■ Aim of the exercise ■
The whole of the data is to be reproduced exactly.
┄┄┄┄┄┄
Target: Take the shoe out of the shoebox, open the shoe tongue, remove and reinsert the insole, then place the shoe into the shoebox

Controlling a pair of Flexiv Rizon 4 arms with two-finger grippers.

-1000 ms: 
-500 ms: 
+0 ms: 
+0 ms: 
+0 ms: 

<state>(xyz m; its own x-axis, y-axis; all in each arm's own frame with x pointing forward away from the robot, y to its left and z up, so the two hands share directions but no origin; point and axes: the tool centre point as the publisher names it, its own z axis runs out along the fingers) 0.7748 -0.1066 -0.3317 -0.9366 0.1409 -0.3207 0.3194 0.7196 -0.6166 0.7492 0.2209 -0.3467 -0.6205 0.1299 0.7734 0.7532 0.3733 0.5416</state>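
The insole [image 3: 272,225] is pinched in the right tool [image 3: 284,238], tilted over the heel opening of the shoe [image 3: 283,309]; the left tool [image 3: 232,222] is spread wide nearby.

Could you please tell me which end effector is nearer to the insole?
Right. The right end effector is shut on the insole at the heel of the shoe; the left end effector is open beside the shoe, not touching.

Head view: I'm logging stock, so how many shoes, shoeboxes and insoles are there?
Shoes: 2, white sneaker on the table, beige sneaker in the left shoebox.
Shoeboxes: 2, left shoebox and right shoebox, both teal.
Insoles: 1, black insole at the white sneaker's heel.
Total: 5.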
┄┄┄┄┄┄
■ Output for this task ■
Target: Take the shoe out of the shoebox, open the shoe tongue, remove and reinsert the insole, then place the shoe into the shoebox

Controlling a pair of Flexiv Rizon 4 arms with two-finger grippers.

-1000 ms: 
-500 ms: 
+0 ms: 
+0 ms: 
+0 ms: 

<state>(xyz m; its own x-axis, y-axis; all in each arm's own frame with x pointing forward away from the robot, y to its left and z up, so the two hands share directions but no origin; point and axes: the tool centre point as the publisher names it, its own z axis runs out along the fingers) 0.7748 -0.1066 -0.3317 -0.9366 0.1409 -0.3207 0.3194 0.7196 -0.6166 0.7492 0.2209 -0.3467 -0.6205 0.1299 0.7734 0.7532 0.3733 0.5416</state>
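The insole [image 3: 272,225] is pinched in the right tool [image 3: 284,238], tilted over the heel opening of the shoe [image 3: 283,309]; the left tool [image 3: 232,222] is spread wide nearby.

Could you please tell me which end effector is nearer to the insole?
Right. The right end effector is shut on the insole at the heel of the shoe; the left end effector is open beside the shoe, not touching.

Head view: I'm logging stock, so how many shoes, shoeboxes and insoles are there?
Shoes: 2, white sneaker on the table, beige sneaker in the left shoebox.
Shoeboxes: 2, left shoebox and right shoebox, both teal.
Insoles: 1, black insole at the white sneaker's heel.
Total: 5.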

No further output is given for this exercise.